Portraits Speak to Us!
Lesson Plan and Artwork by Phyllis M Annett
Using Sharpie Fine Point Portrait Markers and Prismacolor Watercolor Pencils in a mixed media approach, students will study Portraits and their place in history. They will recognize Portraits as a form of communication and story telling that can depict mood, emotion and even stature in life.
- Recognize the importance of Portraiture in Art as a type of storytelling utilizing language arts.
- Study the structure and proportions of the human face and incorporate in their drawing.
- Utilize a mixed media approach to the project.
- Apply the Elements and Principles of Art & Design to this Portrait Lesson.
Sharpie® Permanent Markers, Portrait Colors, Fine Point, Assorted, Pack of 12
Prismacolor® Premier® Water Soluble Watercolor Pencil Set, Assorted Color, Set of 24
Sax® True Flow® Golden Synthetic Taklon Paint Brushes, Assorted Sizes, Set of 108
Fabriano® Studio Watercolor Hot Press Pad, 11 x 14 Inches, 140 lb, 12 sheets
Saral® Wax-Free Transfer Paper, 121/2 in x 12 ft, Graphite
Sax® Tracing Paper, 18 lb, 500 Sheets
Frog Tape® Multi Surface Painter’s Tape .94 x 36 Inches
Standard #2: Organize and develop artistic ideas and work.
Standard #3: Define and complete artistic work.
Standard #9: Apply criteria to evaluate artistic work.
Standard #10: Synthesize and relate knowledge and personal experiences to make art.
Standard #11: Relate artistic ideas and works with societal, cultural and historical context to deepen understanding.
Give students a clear explanation of how they will create a human portrait which has clues that evoke mood, emotion or even stature in life. Let the class know that they will research and find clues as to what the subject is all about. Students will realize that portraits are a record of history. Students will research portraits from history and present day. Museum sites offer virtual tours where you can find portraits for the students to see what artists have done throughout history. Some famous portrait artists are da Vinci, Van Gogh, Michelangelo, Rembrandt, Cezanne, Picasso and Sargent.
The National Portrait Gallery in Washington, D.C. houses many portraits including presidential portraits. Students will learn to decipher subtle clues left by the artist to tell us about their place in life and mood and emotion.
Inform students that they will be using Sharpie Fine Point Portrait Markers that have an assorted skin tone range. The markers are best on hot press paper because it is smooth, and the ink won’t sink into the paper yielding more than needed coverage. Have students experiment with these markers first on white drawing paper. Use light pressure on the marker to get the best results. The markers point will be good for linear work and the side for large area coverage.
Also, let students know that they will also be using Prismacolor Watercolor Pencils. With a wet brush, they will yield brilliant color to any area. Use them dry to get subtle color for the portraits. Hot press watercolor paper was chosen for this project because it allows the artist to lay down smooth color with markers.
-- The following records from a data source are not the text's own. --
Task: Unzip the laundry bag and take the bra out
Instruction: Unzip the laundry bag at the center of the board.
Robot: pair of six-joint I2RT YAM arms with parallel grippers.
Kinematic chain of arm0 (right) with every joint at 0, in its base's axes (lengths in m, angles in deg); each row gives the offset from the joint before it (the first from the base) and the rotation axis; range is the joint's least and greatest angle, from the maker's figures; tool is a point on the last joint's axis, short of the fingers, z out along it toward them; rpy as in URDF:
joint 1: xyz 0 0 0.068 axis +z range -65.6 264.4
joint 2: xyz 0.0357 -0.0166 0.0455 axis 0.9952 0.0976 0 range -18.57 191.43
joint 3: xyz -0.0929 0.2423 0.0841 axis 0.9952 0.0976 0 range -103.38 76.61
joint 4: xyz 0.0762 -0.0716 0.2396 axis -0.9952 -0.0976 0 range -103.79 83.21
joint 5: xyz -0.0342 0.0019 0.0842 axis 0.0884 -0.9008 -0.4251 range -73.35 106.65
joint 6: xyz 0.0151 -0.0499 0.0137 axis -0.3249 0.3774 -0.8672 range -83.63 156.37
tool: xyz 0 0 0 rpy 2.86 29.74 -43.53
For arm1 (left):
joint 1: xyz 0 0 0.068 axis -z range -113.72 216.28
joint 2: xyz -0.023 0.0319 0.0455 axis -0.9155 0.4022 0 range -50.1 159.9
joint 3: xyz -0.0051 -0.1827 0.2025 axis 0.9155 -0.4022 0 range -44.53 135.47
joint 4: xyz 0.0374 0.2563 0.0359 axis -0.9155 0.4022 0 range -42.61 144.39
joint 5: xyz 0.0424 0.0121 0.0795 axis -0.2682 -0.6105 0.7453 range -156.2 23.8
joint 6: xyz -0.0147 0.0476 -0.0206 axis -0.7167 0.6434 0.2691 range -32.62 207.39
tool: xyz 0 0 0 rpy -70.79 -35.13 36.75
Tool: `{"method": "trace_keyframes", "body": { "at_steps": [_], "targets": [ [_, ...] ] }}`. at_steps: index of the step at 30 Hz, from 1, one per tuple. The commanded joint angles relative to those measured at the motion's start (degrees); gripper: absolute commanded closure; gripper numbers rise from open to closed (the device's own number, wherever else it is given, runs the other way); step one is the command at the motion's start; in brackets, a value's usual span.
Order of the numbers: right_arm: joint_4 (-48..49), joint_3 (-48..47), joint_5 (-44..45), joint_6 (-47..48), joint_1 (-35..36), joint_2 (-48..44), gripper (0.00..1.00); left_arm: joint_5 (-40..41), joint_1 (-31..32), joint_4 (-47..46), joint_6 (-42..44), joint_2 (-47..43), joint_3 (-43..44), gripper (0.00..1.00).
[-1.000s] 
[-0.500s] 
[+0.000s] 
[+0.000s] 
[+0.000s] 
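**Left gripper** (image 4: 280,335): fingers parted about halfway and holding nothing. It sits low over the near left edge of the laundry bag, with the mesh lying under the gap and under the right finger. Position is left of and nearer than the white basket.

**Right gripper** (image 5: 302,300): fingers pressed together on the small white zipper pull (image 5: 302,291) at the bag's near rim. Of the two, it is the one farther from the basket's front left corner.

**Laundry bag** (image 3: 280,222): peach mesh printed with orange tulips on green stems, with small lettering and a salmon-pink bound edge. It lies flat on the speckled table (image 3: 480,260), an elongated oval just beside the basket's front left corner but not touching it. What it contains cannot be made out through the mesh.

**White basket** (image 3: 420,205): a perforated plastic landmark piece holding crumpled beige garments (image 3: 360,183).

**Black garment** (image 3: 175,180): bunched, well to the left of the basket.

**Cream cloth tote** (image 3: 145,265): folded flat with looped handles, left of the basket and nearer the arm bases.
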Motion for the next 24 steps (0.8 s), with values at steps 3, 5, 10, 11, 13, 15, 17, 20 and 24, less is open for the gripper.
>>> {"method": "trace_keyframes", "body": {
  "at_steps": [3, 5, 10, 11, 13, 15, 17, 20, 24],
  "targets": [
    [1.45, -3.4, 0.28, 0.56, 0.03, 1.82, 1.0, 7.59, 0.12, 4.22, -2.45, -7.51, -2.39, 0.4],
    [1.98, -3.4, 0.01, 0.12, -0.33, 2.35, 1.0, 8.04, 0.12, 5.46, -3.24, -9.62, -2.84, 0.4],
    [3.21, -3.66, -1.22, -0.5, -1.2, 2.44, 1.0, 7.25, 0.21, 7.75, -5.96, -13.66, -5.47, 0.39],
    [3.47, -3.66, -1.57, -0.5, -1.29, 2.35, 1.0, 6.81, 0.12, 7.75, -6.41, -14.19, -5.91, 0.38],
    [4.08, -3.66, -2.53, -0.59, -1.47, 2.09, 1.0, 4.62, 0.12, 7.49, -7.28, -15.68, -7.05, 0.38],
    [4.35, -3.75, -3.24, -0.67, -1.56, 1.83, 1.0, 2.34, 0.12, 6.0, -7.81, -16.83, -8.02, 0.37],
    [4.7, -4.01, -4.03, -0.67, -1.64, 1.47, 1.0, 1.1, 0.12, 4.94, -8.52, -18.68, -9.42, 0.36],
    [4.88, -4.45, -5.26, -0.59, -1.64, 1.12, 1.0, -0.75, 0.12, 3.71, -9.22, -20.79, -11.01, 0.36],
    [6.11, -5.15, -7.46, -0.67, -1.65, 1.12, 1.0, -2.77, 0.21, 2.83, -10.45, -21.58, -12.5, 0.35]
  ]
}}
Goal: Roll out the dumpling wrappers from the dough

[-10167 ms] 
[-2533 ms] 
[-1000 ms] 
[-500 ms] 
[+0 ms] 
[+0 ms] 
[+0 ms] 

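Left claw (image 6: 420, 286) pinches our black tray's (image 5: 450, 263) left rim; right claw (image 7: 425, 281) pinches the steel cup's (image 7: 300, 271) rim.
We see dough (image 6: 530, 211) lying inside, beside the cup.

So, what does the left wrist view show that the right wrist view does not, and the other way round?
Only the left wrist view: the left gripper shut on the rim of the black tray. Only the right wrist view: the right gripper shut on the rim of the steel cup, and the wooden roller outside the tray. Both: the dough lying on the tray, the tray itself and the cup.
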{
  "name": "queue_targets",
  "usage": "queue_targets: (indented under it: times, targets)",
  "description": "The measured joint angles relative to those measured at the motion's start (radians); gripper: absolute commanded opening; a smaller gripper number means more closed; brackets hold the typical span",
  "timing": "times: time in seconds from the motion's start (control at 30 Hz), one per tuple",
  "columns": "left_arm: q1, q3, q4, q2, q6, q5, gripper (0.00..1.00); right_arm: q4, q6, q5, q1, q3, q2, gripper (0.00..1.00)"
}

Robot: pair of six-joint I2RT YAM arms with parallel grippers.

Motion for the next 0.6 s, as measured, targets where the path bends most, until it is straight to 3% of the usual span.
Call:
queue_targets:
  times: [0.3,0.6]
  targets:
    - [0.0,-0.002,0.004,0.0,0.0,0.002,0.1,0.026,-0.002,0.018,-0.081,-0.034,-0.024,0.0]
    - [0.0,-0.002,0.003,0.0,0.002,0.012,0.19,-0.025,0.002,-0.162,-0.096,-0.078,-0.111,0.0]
Distribute the markers, white sketch paper and drawing pencils to have students create a good line drawing of either themselves or of a classmate or an imaginary person. Have students draw along with you for instruction on the features, proportions and plains of the face. Point out that the eyes are in the middle of the head. The normal space between eyes is another eye length. Ears are essentially from the eyes down to the end of the nose. The end of your mouth is just about in line with the center of your eyes. Students can experiment and create different expressions and moods for their subjects. Hair is an opportunity to get movement and energy into your Portraits.
Students will perfect their drawings and transfer them to the hot press watercolor paper using transfer paper. The hot press paper has a very smooth finish and is perfect for markers. They lay down a very smooth line. The side of the markers are good for shading.
Inform students that they should use a very light touch with the Sharpie Fine Point Portrait markers. Have them block out their lights and darks on the portrait drawings and shade very lightly. It is helpful to make a chart of the markers’ colors and number the barrel of the markers from light to dark, so you don’t have to test them each time you need a different marker. Put lights and darks into the portrait. Build color by using a very light touch to the paper. Color the areas of the face according to the shadows you see from your sketch. Look for the blues and greens in the skin tones too. Build color with the markers.
Inform students that they can use the Prismacolor Watercolor Pencils for the portraits in a dry or wet state. Create a color swatch with them wet and another for using them in a dry state for soft bendable color effects on the face. The Sharpie Portrait Markers make darker shades. Remember to apply them with a very light touch. Experiment with both the Sharpie Portrait Markers and the Prismacolor Watercolor Pencils to be able to get the results you desire for the portrait.
After completion of the work, have students decipher clues as to what the portraits ‘say‘ to us. Display work and have students evaluate their own work and that of others.